## Activity
Print the whole listing below again, exactly as given.

## The data
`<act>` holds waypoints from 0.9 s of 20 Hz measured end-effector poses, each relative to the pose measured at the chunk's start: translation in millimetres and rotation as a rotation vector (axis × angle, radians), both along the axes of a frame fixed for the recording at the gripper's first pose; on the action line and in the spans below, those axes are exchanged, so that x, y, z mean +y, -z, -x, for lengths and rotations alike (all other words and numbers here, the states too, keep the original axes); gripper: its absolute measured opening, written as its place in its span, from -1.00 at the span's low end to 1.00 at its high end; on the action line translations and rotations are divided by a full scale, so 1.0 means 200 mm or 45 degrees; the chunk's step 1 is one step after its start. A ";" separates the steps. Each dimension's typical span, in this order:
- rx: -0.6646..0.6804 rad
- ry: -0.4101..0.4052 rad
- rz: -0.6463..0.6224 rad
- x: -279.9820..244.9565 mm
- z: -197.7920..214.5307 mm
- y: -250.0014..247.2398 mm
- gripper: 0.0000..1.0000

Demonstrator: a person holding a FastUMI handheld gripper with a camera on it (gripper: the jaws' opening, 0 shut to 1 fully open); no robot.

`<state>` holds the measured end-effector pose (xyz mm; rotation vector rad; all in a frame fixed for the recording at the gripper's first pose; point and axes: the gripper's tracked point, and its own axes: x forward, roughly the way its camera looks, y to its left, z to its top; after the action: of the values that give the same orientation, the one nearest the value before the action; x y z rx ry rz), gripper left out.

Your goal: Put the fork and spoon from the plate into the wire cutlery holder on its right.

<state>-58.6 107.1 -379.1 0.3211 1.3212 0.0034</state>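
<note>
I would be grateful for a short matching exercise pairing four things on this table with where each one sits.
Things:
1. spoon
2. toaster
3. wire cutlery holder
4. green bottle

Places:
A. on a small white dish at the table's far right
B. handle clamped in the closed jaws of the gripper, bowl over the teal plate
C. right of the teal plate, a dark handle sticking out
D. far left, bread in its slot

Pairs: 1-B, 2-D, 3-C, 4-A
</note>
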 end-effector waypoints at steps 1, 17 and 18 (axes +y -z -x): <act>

## Response to the exercise
`<act>` holds waypoints from 0.9 s of 20 Hz measured end-effector poses, each relative to the pose measured at the chunk's start: translation in millimetres and rotation as a rotation vector (axis × angle, radians), both along the axes of a frame fixed for the recording at the gripper's first pose; on the action line and in the spans below, those axes are exchanged, so that x, y, z mean +y, -z, -x, for lengths and rotations alike (all other words and numbers here, the states too, keep the original axes); gripper: its absolute measured opening, written as its place in its span, from -1.00 at the span's low end to 1.00 at its high end; on the action line translations and rotations are divided by a full scale, so 1.0 means 200 mm or 45 degrees; the chunk's step 1 is one step after its start. A ";" separates the steps. Each dimension's typical span, in this order:
- rx: -0.6646..0.6804 rad
- ry: -0.4101..0.4052 rad
- rz: -0.6463..0.6224 rad
- x: -279.9820..244.9565 mm
- z: -197.7920..214.5307 mm
- y: -250.0014..247.2398 mm
- gripper: 0.0000..1.0000

Demonstrator: a person holding a FastUMI handheld gripper with a camera on it (gripper: the jaws' opening, 0 shut to 1 fully open); no robot.

`<state>` holds the measured end-effector pose (xyz mm; rotation vector rad; all in a frame fixed for the recording at the gripper's first pose; point and axes: the gripper's tracked point, and its own axes: x forward, roughly the way its camera looks, y to its left, z to its top; after the action: of the values that give the same orientation, the one nearest the value before the action; x y z rx ry rz), gripper left out.

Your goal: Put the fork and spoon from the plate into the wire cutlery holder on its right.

<state>-58.6 107.1 -379.1 0.3211 1.3212 0.0034</state>
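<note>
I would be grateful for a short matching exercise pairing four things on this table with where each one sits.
Things:
1. spoon
2. toaster
3. wire cutlery holder
4. green bottle

Places:
A. on a small white dish at the table's far right
B. handle clamped in the closed jaws of the gripper, bowl over the teal plate
C. right of the teal plate, a dark handle sticking out
D. far left, bread in its slot

Pairs: 1-B, 2-D, 3-C, 4-A
</note>
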 end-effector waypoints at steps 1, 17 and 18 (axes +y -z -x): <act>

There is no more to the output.